The undersigned registrant and co-registrant hereby undertake that, for
purposes of determining any liability under the Securities Act of 1933,
each filing of the registrant's or co-registrant's annual report pursuant
to section 13(a) or section 15(d) of the Securities Exchange Act of 1934
that is incorporated by reference in the registration statement shall be
deemed to be a new registration statement relating to the securities
offered therein, and the offering of such securities at that time shall be
deemed to be the initial bona fide offering thereof.

Insofar as indemnification for liabilities arising under the Securities Act
of 1933 may be permitted to directors, officers and controlling persons of
the registrant or co-registrant pursuant to the provisions described in
this registration statement above, or otherwise, the registrant and the
co-registrant have been advised that in the opinion of the Securities and
Exchange Commission such indemnification is against public policy as
expressed in the Act and is, therefore, unenforceable. In the event that a
claim for indemnification against such liabilities (other than the payment
by the registrant of expenses incurred or paid by a director, officer or
controlling person of the registrant or co-registrant in the successful
defense of any action, suit or proceeding) is asserted against the
registrant or co-registrant by such director, officer or controlling person
in connection with the securities being registered, the registrant or
co-registrant will, unless in the opinion of its counsel the matter has
been settled by controlling precedent, submit to a court of appropriate
jurisdiction the question whether such indemnification by it is against
public policy as expressed in the Act and will be governed by the final
adjudication of such issue.

                                SIGNATURES

Pursuant to the requirements of the Securities Act of 1933, the registrant
and co-registrant certify that they have reasonable grounds to believe that
they meet all of the requirements for filing on Form S-3 and have duly
caused this registration statement to be signed on their behalf by the
undersigned, thereunto duly authorized, in Greenville, State of Delaware,
and Hoffman Estates, State of Illinois, respectively, on the 14th day of
November, 1995.

                                   SEARS ROEBUCK ACCEPTANCE CORP.

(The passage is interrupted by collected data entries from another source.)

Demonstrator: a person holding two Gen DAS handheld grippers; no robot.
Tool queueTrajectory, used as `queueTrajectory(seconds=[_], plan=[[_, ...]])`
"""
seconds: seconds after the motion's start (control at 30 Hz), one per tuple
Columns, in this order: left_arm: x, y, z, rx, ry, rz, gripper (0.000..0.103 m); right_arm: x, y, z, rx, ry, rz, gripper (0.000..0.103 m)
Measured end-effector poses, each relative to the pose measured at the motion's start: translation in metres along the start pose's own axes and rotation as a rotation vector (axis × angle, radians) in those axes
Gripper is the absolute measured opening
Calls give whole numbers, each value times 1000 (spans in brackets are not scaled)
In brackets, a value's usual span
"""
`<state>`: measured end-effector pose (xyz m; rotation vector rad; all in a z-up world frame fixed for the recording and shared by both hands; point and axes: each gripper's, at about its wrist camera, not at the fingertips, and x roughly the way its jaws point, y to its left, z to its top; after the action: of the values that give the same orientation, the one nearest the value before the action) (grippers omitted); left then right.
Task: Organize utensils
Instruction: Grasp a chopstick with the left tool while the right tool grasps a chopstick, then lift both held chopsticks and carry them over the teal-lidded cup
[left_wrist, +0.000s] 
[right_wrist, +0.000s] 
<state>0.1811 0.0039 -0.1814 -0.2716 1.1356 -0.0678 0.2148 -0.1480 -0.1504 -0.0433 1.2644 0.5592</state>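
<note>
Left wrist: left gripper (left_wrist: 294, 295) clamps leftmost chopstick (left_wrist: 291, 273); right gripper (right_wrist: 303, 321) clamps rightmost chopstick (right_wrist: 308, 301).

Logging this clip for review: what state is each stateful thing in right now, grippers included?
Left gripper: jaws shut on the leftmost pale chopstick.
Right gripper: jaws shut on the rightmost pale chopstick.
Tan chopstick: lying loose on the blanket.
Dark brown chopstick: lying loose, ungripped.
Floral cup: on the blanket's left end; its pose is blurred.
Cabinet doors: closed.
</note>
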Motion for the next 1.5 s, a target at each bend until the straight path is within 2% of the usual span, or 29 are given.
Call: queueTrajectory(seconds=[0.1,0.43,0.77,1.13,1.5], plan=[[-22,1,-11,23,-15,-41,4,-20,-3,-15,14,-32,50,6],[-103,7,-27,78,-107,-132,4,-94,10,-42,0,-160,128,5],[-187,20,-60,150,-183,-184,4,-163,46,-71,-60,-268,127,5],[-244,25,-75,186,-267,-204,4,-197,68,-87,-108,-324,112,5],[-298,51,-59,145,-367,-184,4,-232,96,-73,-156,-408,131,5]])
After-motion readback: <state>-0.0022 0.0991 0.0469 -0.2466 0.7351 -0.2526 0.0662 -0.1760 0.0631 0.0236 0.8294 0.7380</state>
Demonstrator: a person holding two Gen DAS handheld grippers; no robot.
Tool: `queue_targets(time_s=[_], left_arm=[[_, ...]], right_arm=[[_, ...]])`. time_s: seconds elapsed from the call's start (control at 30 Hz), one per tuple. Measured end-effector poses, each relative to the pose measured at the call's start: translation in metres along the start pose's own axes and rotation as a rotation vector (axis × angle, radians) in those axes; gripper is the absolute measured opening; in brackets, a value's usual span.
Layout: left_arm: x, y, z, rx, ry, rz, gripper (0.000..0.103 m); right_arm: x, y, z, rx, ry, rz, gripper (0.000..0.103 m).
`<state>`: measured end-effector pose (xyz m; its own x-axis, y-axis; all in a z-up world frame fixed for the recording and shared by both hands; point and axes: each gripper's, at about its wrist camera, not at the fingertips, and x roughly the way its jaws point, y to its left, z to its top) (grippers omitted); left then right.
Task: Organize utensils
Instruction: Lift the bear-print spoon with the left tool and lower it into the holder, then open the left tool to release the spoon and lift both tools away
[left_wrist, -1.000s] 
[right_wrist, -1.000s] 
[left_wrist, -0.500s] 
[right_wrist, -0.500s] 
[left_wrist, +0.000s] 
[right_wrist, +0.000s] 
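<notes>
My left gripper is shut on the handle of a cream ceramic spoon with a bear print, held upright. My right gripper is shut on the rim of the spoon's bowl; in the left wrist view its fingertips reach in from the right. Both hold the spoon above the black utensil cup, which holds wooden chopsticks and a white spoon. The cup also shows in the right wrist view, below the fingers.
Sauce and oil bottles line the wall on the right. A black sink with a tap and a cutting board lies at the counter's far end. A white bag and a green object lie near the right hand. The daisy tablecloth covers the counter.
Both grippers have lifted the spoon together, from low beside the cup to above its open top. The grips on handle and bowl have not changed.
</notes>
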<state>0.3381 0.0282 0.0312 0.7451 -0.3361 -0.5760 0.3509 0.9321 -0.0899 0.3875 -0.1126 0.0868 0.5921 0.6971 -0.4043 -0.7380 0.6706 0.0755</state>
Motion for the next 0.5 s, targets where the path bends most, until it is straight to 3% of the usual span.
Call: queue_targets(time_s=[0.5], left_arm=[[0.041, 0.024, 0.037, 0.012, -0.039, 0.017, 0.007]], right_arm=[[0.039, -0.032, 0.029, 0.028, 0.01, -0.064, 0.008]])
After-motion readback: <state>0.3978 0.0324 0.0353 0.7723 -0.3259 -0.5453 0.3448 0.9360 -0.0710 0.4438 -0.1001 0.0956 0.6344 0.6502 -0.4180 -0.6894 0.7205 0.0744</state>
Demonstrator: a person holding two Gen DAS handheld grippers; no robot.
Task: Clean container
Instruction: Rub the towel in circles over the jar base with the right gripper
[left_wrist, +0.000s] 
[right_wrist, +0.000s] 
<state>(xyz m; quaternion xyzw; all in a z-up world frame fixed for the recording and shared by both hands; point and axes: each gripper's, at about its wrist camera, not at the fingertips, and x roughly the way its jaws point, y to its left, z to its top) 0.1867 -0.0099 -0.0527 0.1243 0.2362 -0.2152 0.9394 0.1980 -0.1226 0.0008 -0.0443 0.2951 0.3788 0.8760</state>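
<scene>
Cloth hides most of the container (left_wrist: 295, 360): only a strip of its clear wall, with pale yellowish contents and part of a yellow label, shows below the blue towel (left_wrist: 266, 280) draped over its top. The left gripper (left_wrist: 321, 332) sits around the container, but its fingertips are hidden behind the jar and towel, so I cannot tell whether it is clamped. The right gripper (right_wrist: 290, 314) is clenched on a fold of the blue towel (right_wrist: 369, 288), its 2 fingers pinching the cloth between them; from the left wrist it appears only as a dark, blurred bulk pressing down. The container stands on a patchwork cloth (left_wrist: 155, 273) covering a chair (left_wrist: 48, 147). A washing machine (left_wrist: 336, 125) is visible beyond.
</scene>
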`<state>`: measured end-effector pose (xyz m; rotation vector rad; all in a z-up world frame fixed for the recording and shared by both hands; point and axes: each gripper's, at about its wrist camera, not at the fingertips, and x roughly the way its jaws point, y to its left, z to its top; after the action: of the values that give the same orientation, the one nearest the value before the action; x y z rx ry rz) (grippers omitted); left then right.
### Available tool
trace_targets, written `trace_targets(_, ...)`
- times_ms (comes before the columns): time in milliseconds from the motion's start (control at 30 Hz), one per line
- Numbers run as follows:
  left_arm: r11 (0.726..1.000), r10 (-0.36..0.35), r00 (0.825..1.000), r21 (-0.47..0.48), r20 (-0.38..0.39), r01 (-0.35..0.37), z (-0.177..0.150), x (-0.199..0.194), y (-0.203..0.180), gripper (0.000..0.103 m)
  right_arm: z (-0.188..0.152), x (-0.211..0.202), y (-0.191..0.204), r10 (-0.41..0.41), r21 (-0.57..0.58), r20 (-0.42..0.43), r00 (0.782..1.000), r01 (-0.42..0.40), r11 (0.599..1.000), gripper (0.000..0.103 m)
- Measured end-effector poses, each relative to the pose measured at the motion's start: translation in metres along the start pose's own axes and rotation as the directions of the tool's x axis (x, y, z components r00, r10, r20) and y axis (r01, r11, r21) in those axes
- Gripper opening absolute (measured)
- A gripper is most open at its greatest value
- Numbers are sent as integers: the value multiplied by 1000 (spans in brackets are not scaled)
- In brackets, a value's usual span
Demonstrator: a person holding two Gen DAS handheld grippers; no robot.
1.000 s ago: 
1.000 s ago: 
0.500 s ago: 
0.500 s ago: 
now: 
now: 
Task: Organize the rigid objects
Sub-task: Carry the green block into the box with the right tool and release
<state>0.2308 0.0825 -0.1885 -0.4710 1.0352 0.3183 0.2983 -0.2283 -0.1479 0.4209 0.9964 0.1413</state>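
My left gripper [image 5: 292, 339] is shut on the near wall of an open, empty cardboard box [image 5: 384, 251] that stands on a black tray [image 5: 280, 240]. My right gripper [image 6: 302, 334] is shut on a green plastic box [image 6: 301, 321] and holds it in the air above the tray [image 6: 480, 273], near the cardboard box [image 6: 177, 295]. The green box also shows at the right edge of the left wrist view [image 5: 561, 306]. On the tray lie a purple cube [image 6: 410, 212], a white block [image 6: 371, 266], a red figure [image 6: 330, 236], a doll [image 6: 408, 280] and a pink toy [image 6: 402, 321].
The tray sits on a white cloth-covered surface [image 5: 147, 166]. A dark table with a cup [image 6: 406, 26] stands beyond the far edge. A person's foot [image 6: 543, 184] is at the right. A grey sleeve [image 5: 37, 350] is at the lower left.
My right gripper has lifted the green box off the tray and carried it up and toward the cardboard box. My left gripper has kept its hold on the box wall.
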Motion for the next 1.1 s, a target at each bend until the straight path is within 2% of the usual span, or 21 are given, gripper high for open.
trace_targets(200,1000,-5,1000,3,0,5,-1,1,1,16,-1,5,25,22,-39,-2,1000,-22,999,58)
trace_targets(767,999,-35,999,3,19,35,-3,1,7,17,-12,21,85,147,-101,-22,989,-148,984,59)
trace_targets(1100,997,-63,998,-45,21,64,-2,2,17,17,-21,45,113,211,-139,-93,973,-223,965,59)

                                   By       KEITH E. TROST*
                                            Keith E. Trost
                                              President

                                   SEARS, ROEBUCK AND CO.

                                   By     ALICE M. PETERSON**
                                          Alice M. Peterson
                                   Vice President and Treasurer

Pursuant to the requirements of the Securities Act of 1933, this
registration statement has been signed below by the following persons in
the capacities and on the date indicated.

Signature                        Title                         Date

KEITH E. TROST*          Director and  President of
                         Sears Roebuck Acceptance Corp.
                         (Principal Executive Officer)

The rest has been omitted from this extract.